As 2026 approaches, state lawmakers face a complex fiscal environment shaped by slowing revenue growth, declining federal support, stagnant employment figures and evolving economic conditions-including the potential for increased health care spending.

NCSL Forecast '26

This special report from State Legislatures News covers the topics NCSL's policy experts anticipate will occupy state lawmakers' time in 2026 legislative sessions. Read the full report here.

After the coronavirus pandemic, states were flush with cash, fueled by robust federal aid and higher-than-anticipated revenue collections, which in turn fueled a wave of tax cuts and spending initiatives.

However, state budget writers always knew those surpluses were temporary and a slowdown was inevitable. As states head into 2026 legislative sessions, most are on firm fiscal footing, with record high rainy day fund balances and other surplus funds they have carried forward.

But recent estimates show flattening revenue, and states are preparing to pull back on spending as a result. States were cautious in their fiscal year 2026 budgets, and that trend is likely to continue given the uncertainty over federal funding and overall economic conditions.

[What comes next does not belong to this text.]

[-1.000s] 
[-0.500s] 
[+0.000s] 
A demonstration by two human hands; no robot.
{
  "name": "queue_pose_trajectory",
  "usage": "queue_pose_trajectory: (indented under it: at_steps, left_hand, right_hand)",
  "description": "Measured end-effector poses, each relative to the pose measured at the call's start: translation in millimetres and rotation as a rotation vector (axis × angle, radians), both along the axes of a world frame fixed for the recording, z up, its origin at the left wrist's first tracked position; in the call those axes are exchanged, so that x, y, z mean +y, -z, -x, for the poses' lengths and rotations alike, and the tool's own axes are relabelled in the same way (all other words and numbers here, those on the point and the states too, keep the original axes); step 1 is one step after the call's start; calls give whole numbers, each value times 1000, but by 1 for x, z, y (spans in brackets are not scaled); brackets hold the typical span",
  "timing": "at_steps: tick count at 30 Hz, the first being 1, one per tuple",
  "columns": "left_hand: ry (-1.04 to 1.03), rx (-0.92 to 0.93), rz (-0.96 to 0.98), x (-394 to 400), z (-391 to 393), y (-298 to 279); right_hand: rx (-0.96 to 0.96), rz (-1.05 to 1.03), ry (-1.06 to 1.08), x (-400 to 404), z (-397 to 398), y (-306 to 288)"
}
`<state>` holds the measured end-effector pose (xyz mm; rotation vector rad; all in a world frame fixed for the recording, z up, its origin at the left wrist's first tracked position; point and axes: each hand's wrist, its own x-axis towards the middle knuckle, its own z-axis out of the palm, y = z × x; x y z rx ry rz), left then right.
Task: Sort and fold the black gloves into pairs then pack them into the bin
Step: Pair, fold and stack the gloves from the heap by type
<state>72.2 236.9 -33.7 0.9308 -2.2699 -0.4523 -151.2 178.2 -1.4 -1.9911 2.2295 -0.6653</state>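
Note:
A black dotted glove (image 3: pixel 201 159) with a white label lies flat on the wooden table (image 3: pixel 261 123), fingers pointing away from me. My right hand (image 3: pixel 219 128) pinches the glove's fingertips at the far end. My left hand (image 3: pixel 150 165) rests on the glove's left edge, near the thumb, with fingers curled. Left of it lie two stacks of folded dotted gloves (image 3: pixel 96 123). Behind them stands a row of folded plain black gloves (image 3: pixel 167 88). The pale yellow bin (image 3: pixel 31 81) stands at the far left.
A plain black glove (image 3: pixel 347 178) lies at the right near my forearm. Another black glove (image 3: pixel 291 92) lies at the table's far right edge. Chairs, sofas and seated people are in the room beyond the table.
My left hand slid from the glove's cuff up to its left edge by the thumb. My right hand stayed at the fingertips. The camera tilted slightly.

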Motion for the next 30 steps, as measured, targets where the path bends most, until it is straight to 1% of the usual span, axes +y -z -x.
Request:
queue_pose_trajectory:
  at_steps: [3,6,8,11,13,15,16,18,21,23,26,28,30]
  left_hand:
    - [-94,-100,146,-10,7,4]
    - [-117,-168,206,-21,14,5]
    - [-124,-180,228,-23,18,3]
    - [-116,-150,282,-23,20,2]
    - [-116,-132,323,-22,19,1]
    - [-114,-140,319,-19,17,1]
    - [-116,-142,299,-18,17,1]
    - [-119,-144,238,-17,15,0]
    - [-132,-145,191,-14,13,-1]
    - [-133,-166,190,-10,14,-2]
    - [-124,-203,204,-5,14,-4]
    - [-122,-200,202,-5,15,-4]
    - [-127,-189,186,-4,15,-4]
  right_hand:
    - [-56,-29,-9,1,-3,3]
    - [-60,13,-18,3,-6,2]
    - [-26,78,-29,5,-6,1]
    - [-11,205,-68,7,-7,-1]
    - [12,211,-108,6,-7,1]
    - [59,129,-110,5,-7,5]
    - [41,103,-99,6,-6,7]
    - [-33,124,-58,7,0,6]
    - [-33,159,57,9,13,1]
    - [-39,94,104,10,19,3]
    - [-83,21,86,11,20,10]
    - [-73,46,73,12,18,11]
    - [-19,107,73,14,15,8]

Recent federal legislation, including the tax cut and domestic policy law signed by President Donald Trump in July, shifted the cost of some programs to states-some with immediate impact to state budgets and some that legislators may need to address in future fiscal years, particularly changes related to Medicaid and the Supplemental Nutrition Assistance Program.

What budget issues are states likely to address in 2026?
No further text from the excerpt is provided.